You can even caption your movies that doesn't have captions too.....Play your video file that has no captions, and you get captions for a captionless video file (instantly, in real-time, no waiting)
_________

The above instructions are optional
WebCaptioner has an Easy Mode.
(if you only need to caption a person speaking to you -- like Google Live Transcribe on Android)

Mind you, you don't need to do the above, if you just want to caption room audio (like captioning a friend/family member speaking in front of you). For that, you only need to open www.webcaptioner.com and click "Start Captioning".

Then your PC or Mac or laptop becomes your instant interpretor!
Good information. Thanks.
 
WAIT
WAIT
WAIT
WAIT, You are all misunderstanding me


I'm not talking about closed captioning for TV.

I'm talking about real-time captioning for speaking.
Like an interpretor!

Like people speaking in the same room in front of the TV, and the TV automatically captioning your friend/family in front of you.
Just like a stenographer, except it's the web browser doing the captioning for you!

1. Open www.webcaptioner.com on your laptop
2. Click "Start Captioning"
3. Let your friend or family speak in the same room
4. The laptop instantly automatically captions everything your friend or family said!!!!

Free....No $100/hour stenographer....Same thing....but FREE.
No need for interpretor.
WebCaptioner.com is your free AI interpretor

And laptop can be connected to a TV, which is useful for classrooms / lectures / etc.

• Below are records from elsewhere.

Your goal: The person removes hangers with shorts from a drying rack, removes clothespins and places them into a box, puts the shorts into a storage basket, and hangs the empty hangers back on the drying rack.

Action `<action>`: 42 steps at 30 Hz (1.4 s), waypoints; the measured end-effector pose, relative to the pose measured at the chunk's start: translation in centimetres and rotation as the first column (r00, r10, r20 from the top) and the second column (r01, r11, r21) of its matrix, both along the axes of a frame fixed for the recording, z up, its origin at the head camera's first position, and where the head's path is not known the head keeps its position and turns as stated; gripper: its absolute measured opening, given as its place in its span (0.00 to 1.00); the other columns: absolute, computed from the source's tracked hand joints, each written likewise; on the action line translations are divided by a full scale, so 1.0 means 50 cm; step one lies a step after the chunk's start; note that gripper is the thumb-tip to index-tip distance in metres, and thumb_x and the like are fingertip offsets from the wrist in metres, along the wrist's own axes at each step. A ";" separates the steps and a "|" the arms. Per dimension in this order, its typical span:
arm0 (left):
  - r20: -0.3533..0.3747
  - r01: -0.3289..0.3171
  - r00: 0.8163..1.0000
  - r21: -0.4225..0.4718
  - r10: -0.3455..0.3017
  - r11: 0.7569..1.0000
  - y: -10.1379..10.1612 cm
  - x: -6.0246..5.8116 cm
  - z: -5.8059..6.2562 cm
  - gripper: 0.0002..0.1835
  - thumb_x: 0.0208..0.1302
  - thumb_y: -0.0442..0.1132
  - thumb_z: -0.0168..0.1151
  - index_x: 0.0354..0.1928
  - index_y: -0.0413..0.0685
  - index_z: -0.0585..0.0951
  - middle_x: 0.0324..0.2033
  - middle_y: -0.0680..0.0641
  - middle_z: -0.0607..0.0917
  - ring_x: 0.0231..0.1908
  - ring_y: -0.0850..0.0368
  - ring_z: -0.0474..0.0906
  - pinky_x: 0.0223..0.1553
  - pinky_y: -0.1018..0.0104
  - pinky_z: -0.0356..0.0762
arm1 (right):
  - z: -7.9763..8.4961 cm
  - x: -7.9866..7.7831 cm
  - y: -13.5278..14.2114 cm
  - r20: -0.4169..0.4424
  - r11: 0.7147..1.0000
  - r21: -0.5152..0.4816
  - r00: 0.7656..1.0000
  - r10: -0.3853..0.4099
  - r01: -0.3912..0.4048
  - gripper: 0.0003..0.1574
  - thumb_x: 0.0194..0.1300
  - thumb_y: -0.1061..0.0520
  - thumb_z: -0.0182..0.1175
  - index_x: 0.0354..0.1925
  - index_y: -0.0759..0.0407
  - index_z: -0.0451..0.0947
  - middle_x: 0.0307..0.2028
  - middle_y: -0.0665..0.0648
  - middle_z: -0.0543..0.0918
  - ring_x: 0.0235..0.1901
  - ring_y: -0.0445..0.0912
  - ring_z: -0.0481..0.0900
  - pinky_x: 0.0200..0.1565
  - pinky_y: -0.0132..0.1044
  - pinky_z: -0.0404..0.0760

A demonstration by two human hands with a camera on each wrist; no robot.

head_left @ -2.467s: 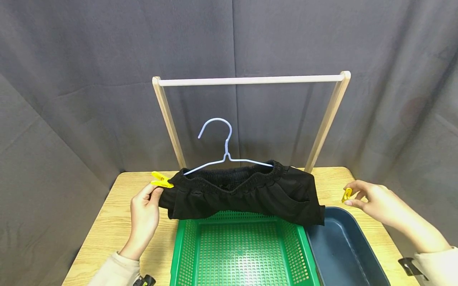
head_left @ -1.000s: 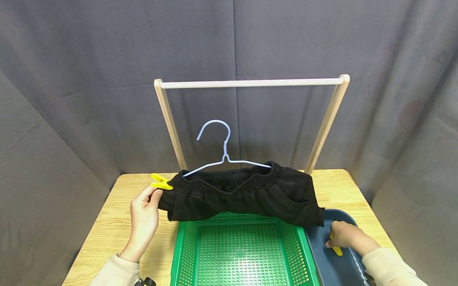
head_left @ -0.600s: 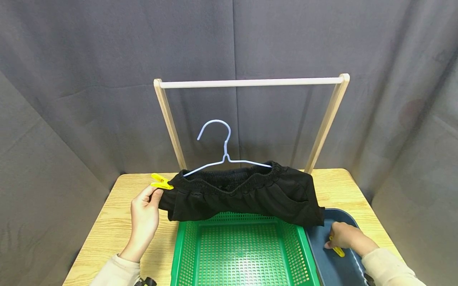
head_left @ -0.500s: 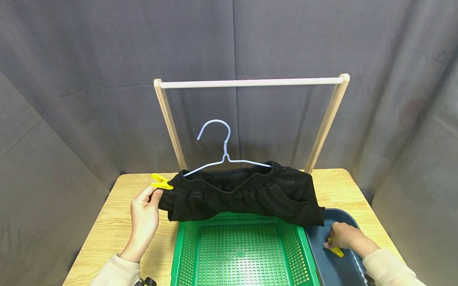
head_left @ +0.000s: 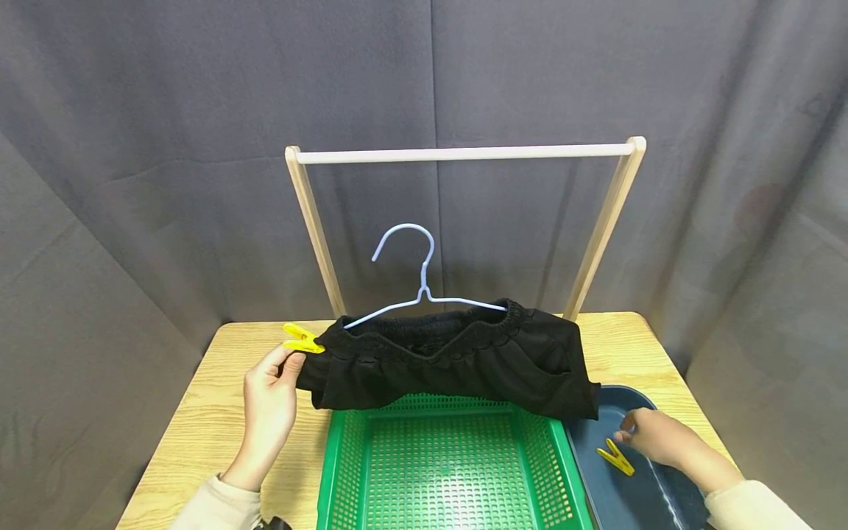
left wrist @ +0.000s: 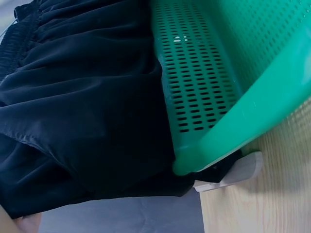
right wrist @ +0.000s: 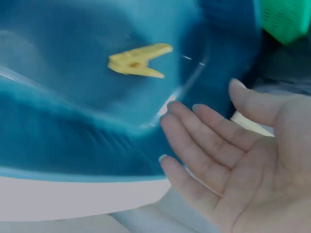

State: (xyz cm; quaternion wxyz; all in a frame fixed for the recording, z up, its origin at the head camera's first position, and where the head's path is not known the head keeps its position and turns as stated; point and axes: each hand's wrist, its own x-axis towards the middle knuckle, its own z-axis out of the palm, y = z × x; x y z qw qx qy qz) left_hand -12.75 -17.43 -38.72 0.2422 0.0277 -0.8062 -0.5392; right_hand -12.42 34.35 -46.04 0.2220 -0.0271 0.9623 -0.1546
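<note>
Black shorts point(head_left: 457, 368) with an elastic waistband hang on a pale lavender hanger point(head_left: 424, 287), whose arms go into the waist opening. A yellow clothespin point(head_left: 305, 338) grips the waistband's left end. Just below it, my left hand point(head_left: 270, 401) pinches the edge of the shorts between thumb and fingers; only a bit of that hand shows in the left wrist view's bottom corner. Over the dark blue tray point(head_left: 626, 401), my right hand point(head_left: 665, 443) has loosely extended fingers and holds nothing. Beside its fingertips a second yellow clothespin point(right wrist: 138, 60) lies in the tray.
A green perforated basket point(head_left: 327, 464) stands in front of me, its far part beneath the shorts. Behind rises a wooden rack with a white rail point(head_left: 464, 154). All stand on a wood-grain table point(head_left: 199, 390), with grey curtains point(head_left: 424, 73) around.
My right hand carried a clothespin down into the tray, let it go and drew back to the right. The hanger shifted slightly right. My left hand keeps its hold on the shorts.
</note>
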 end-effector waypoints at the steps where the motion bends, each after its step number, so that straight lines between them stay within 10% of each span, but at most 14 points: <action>1: 0.001 0.002 1.000 0.002 -0.002 1.000 0.001 0.000 0.001 0.08 0.64 0.34 0.57 0.39 0.41 0.83 0.35 0.48 0.83 0.35 0.67 0.76 0.37 0.79 0.71 | 0.008 0.001 0.001 -0.013 1.000 -0.004 1.000 -0.001 0.001 0.21 0.61 0.51 0.61 0.38 0.70 0.78 0.33 0.60 0.81 0.34 0.53 0.79 0.36 0.50 0.77; 9: -0.014 0.006 1.000 0.010 -0.006 1.000 0.003 0.000 0.003 0.07 0.64 0.33 0.57 0.38 0.41 0.84 0.33 0.52 0.82 0.34 0.66 0.75 0.37 0.79 0.71 | 0.078 0.015 -0.017 -0.328 0.999 -0.043 0.944 -0.021 0.008 0.14 0.62 0.52 0.59 0.38 0.62 0.80 0.29 0.53 0.81 0.27 0.44 0.75 0.29 0.43 0.73; 18: -0.004 0.000 1.000 0.007 0.000 1.000 0.004 0.002 0.002 0.07 0.64 0.33 0.56 0.36 0.40 0.83 0.32 0.48 0.82 0.32 0.65 0.74 0.34 0.77 0.71 | 0.158 0.034 -0.064 -0.677 0.989 -0.149 0.729 -0.106 0.006 0.07 0.60 0.57 0.62 0.38 0.54 0.81 0.30 0.53 0.84 0.25 0.49 0.80 0.25 0.44 0.73; 31: 0.003 -0.008 1.000 0.008 0.008 1.000 0.002 0.004 -0.003 0.07 0.64 0.33 0.56 0.37 0.39 0.83 0.33 0.48 0.82 0.34 0.66 0.75 0.37 0.79 0.71 | 0.199 0.050 -0.136 -0.893 0.984 -0.133 0.444 -0.069 -0.115 0.13 0.51 0.60 0.67 0.39 0.53 0.82 0.28 0.46 0.81 0.29 0.41 0.77 0.31 0.36 0.70; 42: 0.007 -0.003 1.000 0.005 0.003 1.000 0.003 0.005 0.003 0.07 0.65 0.33 0.56 0.36 0.39 0.83 0.33 0.48 0.82 0.34 0.65 0.74 0.38 0.77 0.70 | 0.235 0.051 -0.215 -0.932 0.947 -0.132 0.362 -0.019 -0.291 0.14 0.49 0.60 0.68 0.38 0.54 0.82 0.30 0.46 0.82 0.32 0.40 0.79 0.39 0.27 0.71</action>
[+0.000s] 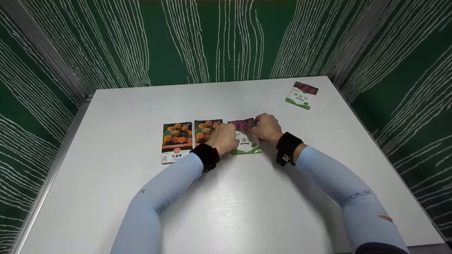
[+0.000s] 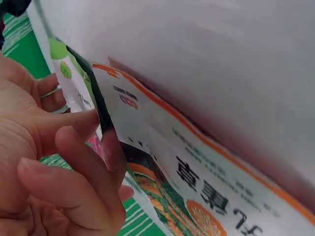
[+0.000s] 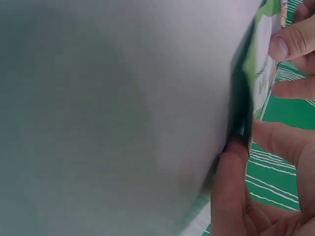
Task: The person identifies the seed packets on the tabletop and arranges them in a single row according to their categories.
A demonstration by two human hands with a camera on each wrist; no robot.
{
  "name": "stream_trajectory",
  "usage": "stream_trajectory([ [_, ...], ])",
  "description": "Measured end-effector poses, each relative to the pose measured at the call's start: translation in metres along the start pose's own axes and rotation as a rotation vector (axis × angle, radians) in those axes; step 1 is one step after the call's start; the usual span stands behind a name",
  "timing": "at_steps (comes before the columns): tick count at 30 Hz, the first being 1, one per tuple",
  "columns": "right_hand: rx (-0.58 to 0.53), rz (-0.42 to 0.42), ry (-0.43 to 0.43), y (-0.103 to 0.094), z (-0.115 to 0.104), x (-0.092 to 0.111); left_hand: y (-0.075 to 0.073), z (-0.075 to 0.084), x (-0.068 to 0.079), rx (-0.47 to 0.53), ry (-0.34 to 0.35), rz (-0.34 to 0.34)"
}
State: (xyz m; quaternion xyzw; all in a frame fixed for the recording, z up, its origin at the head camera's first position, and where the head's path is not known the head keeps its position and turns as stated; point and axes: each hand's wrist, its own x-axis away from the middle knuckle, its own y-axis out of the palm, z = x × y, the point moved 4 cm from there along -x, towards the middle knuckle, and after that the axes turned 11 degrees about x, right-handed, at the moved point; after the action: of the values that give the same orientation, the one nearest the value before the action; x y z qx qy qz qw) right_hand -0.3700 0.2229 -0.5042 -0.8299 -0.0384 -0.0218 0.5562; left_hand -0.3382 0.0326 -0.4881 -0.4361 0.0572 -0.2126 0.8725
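Note:
A green-and-white seed packet with magenta flowers (image 1: 250, 147) lies near the middle of the white table, between the two hands. My right hand (image 1: 267, 128) pinches its right edge, the thumb on the printed face and a finger at the back, as the right wrist view shows. At its left edge my left hand (image 1: 224, 139) pinches it between thumb and finger. Beside it, partly hidden under the left hand and wrist, is an orange marigold seed packet (image 1: 203, 131). A second marigold seed packet (image 1: 177, 141) lies just left of that one, face up.
Another green-and-white seed packet (image 1: 302, 96) lies tilted near the table's far right corner. Green walls with white streaks (image 1: 169, 46) stand close behind the white table (image 1: 123, 116) and along both sides. Black bands (image 1: 287, 146) circle both wrists.

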Motion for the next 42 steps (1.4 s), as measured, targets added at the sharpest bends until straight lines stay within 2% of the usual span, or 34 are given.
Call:
stream_trajectory([
  [9, 0.066, 0.060, -0.018, -0.005, -0.004, 0.012, 0.000, 0.000, 0.001, -0.047, 0.000, 0.011],
  [23, 0.118, 0.051, -0.038, -0.007, -0.005, 0.011, 0.002, -0.002, 0.006, -0.036, 0.039, 0.035],
  [27, 0.074, 0.037, -0.005, -0.016, 0.000, 0.010, 0.000, -0.001, 0.010, -0.052, 0.054, 0.067],
  [31, 0.036, 0.051, 0.029, -0.027, 0.006, 0.008, -0.003, 0.002, 0.015, -0.110, 0.088, 0.115],
  [37, 0.051, 0.099, 0.065, -0.035, 0.017, 0.004, -0.006, 0.005, 0.020, -0.154, 0.140, 0.175],
  [42, 0.052, 0.139, 0.076, -0.039, 0.026, 0.002, -0.005, 0.006, 0.024, -0.174, 0.166, 0.194],
])
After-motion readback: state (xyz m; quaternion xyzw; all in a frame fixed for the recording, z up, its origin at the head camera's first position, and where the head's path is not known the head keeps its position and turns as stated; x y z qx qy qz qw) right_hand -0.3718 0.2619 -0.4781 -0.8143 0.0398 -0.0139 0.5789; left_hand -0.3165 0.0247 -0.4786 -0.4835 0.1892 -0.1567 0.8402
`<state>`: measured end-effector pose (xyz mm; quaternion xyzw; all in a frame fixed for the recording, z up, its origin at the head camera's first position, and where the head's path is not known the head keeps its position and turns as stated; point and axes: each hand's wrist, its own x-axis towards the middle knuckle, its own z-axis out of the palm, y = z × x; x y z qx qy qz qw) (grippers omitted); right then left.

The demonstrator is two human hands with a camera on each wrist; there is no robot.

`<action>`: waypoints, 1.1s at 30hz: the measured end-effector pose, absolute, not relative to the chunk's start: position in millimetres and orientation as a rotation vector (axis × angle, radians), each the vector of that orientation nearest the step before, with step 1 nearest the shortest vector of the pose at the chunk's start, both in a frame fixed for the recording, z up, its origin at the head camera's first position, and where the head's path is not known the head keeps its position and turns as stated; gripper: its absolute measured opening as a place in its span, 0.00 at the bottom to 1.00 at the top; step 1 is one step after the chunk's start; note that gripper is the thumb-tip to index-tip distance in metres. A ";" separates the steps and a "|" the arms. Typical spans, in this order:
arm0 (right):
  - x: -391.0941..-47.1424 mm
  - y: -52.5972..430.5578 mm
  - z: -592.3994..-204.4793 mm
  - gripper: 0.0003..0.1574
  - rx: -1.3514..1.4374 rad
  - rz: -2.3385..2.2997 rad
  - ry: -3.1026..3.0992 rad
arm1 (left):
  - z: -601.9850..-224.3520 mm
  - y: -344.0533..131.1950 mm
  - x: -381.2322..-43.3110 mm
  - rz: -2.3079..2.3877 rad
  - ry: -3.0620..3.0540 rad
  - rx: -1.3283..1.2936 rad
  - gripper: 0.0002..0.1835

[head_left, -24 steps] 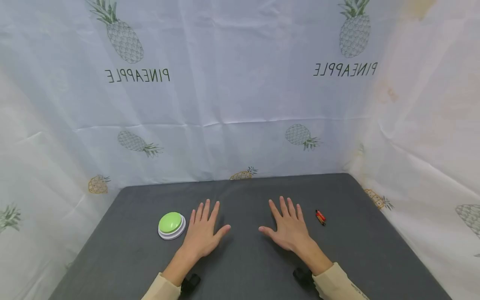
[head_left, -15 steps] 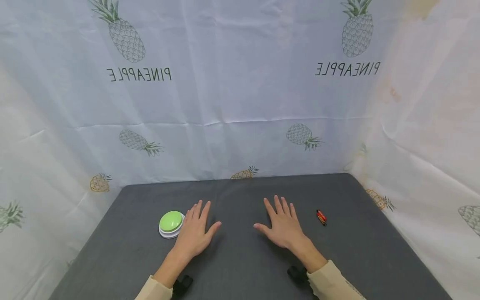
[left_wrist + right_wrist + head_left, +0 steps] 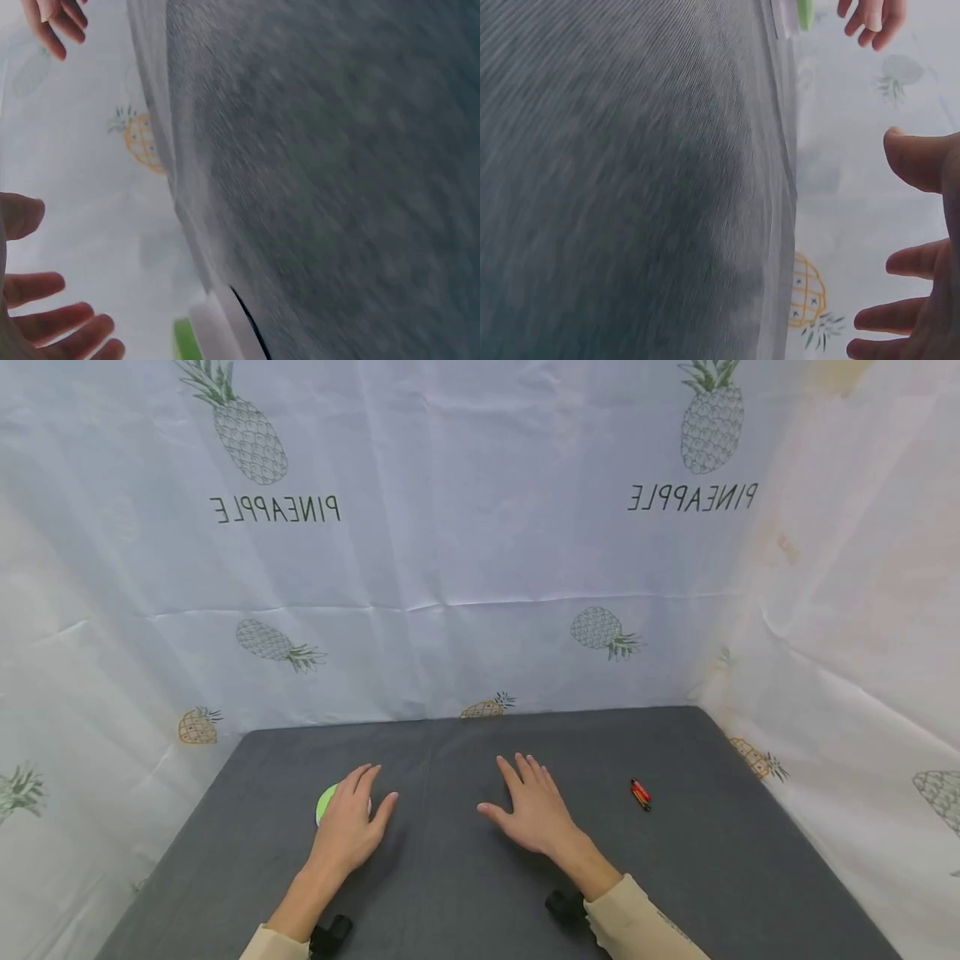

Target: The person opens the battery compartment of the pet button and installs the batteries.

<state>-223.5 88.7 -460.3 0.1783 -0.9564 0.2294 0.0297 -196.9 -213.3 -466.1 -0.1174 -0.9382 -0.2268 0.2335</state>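
Note:
A round green push button (image 3: 324,802) on a white base sits at the left of the dark table, mostly covered by my left hand (image 3: 343,828) in the head view. That hand hovers over the table with its fingers spread and nothing in them. In the left wrist view, the button's white base (image 3: 225,326) shows just beyond the fingers (image 3: 64,330). My right hand (image 3: 534,814) is also above the table, palm down and fingers spread, holding nothing. To its right lie small red-and-black batteries (image 3: 641,794), apart from the hand.
The dark grey table (image 3: 465,893) ends at a white curtain (image 3: 465,543) printed with pineapples, which hangs behind it and along both sides. A small black camera (image 3: 332,935) is worn under the left wrist, another black one (image 3: 564,907) under the right.
Both hands have moved to the left. My left hand now overlaps the green button in the head view, and my right hand is farther from the batteries, which have stayed put.

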 end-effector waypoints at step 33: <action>-245.0 -1.4 -459.2 0.46 0.822 1.036 -2.848 | -465.8 -286.0 -192.9 -0.850 -2.723 -0.094 0.37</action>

Big screen captions for meeting rooms, classrooms, etc.
Captioning for teachers
Captioning for lectures
Captioning for birthday parties
Captioning for classrooms
It's a free AI voice-to-text interpretor that instantly activates within 1 second of button click
Thanks for this information. After I switched from an Android phone with Live Scribe to an iPhone, I have not been able to use captioning applications as the iPhone has a weak microphone and only picks up 2-3 ft for transcribing in the face-to-face conversation for the deaf. Plus, they charge monthly for this.
I can use this application on my Macbook for meetings and speech to text!! I just tried in on my Macbook, works great!
Thank you so much!!
 
I've been waiting for this for years to help my son.I want to run it on a large screen so he can accurately hear what family/visitors are saying.Hurray!!!